▶ TASK ITEM:
Please reproduce the listing word for word. Pictures stay out.

▶ SUPPLIED DATA:
================================

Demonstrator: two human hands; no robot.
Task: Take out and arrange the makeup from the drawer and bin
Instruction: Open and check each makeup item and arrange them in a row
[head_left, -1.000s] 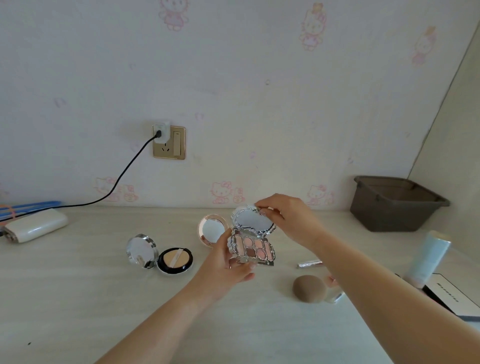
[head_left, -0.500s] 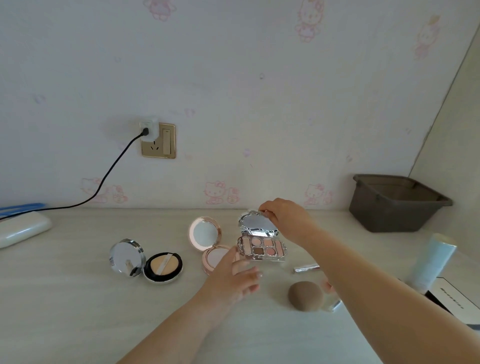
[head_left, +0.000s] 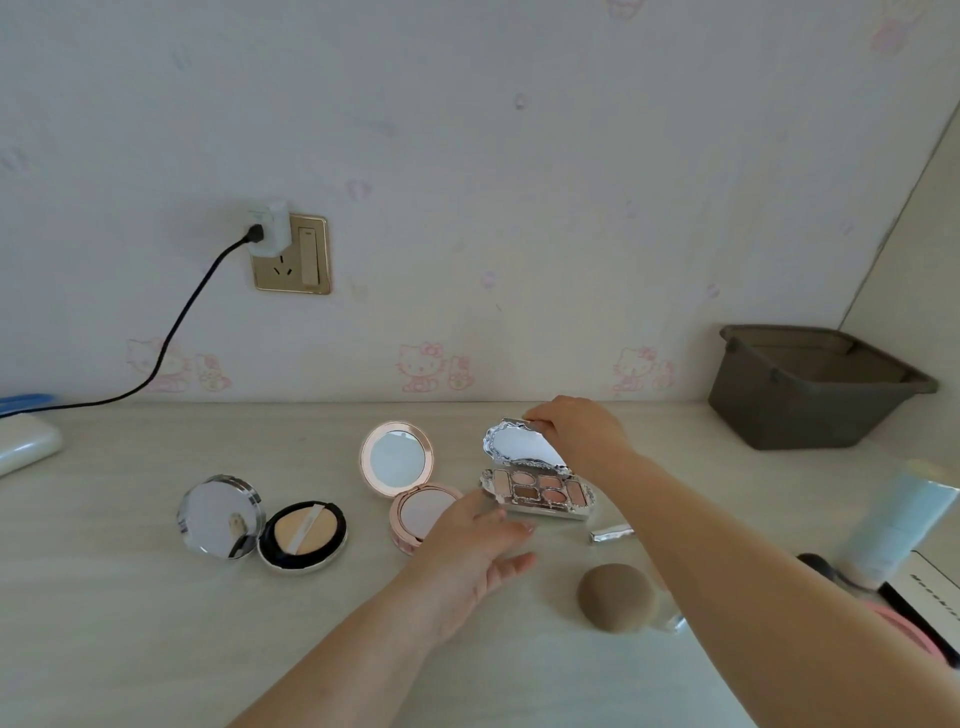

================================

▶ TASK OUTPUT:
Demonstrator: two human hands; no robot.
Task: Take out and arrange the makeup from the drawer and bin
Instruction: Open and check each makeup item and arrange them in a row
[head_left, -1.000s] 
[head_left, -0.500s] 
[head_left, +0.000s] 

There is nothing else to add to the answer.